### Exercise brief
Return the data verbatim, without pictures.

### Provided material

┌────────

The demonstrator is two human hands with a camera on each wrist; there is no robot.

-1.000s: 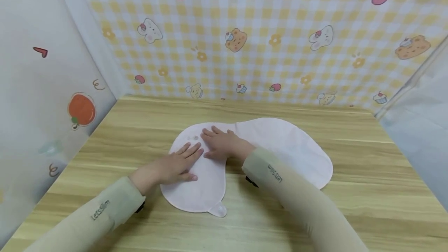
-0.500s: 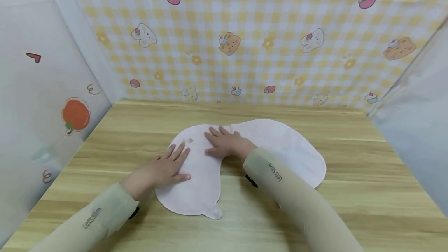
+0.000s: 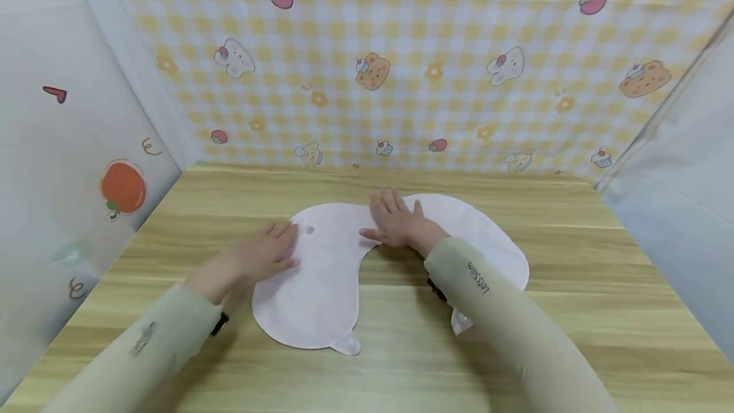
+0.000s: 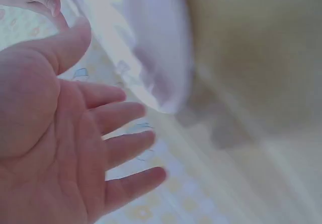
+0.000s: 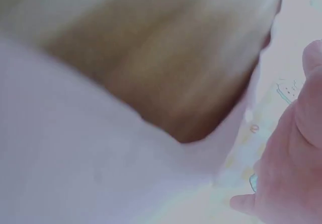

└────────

### Exercise response
The demonstrator is two human hands with a camera on each wrist; there is no robot.

-1.000s: 
-0.500s: 
+0.000s: 
+0.000s: 
+0.000s: 

This response is done.